**INFORMATION PROVIDED**

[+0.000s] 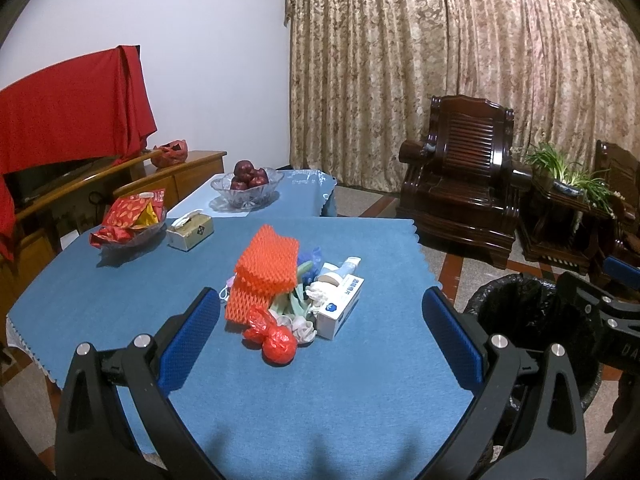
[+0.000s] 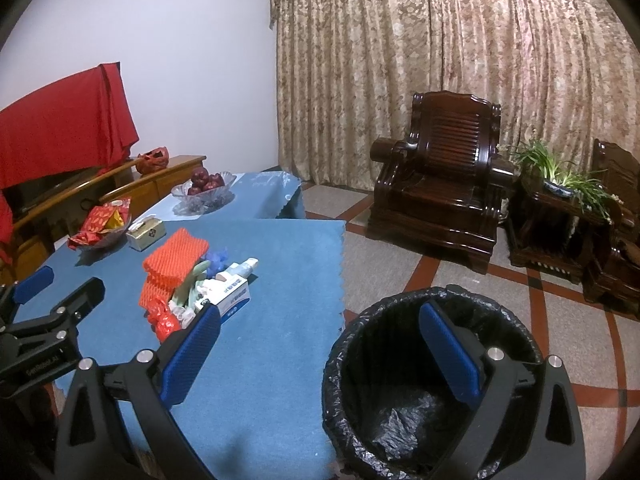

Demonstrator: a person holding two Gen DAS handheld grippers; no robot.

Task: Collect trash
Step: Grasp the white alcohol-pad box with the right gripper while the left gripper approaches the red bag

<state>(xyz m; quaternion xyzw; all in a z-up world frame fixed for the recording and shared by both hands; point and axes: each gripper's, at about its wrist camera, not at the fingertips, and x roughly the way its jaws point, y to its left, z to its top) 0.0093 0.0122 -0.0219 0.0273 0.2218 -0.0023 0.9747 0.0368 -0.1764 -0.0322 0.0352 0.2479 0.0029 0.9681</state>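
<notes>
A heap of trash lies mid-table on the blue cloth (image 1: 120, 292): orange foam netting (image 1: 266, 276), a knotted red plastic bag (image 1: 276, 338), a white and blue box (image 1: 340, 310), a small tube (image 1: 346, 268), crumpled tissues (image 1: 302, 326). My left gripper (image 1: 320, 320) hovers open just in front of the heap, nothing between its fingers. The right wrist view shows the same netting (image 2: 172, 268) and box (image 2: 232, 294) at left. My right gripper (image 2: 320, 336) is open over the gap between the table edge and a black-lined bin (image 2: 404, 384), right finger above the bin's mouth.
A glass dish of red snack packets (image 1: 128, 222), a tissue box (image 1: 190, 232) and a glass bowl of red fruit (image 1: 246, 184) stand further back. Dark wooden armchair (image 1: 460, 192) and a potted plant (image 1: 568, 178) sit to the right on tiled floor. Bin (image 1: 532, 328) stands beside the table's right edge.
</notes>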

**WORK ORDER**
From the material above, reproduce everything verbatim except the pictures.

**ANSWER BELOW**
[+0.000s] 
[+0.000s] 

Demonstrator: a person holding two Gen DAS handheld grippers; no robot.

Task: Collect trash
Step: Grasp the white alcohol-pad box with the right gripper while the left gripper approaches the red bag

<state>(xyz m; quaternion xyzw; all in a z-up world frame fixed for the recording and shared by both hands; point and axes: each gripper's, at about its wrist camera, not at the fingertips, and x roughly the way its jaws point, y to its left, z to its top) 0.0093 0.0122 -0.0219 0.0273 0.2218 -0.0023 0.9747 0.0368 -0.1764 -0.0322 0.0352 0.2479 0.0029 0.9681</state>
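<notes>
A heap of trash lies mid-table on the blue cloth (image 1: 120, 292): orange foam netting (image 1: 266, 276), a knotted red plastic bag (image 1: 276, 338), a white and blue box (image 1: 340, 310), a small tube (image 1: 346, 268), crumpled tissues (image 1: 302, 326). My left gripper (image 1: 320, 320) hovers open just in front of the heap, nothing between its fingers. The right wrist view shows the same netting (image 2: 172, 268) and box (image 2: 232, 294) at left. My right gripper (image 2: 320, 336) is open over the gap between the table edge and a black-lined bin (image 2: 404, 384), right finger above the bin's mouth.
A glass dish of red snack packets (image 1: 128, 222), a tissue box (image 1: 190, 232) and a glass bowl of red fruit (image 1: 246, 184) stand further back. Dark wooden armchair (image 1: 460, 192) and a potted plant (image 1: 568, 178) sit to the right on tiled floor. Bin (image 1: 532, 328) stands beside the table's right edge.
</notes>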

Nothing else belongs to this exercise.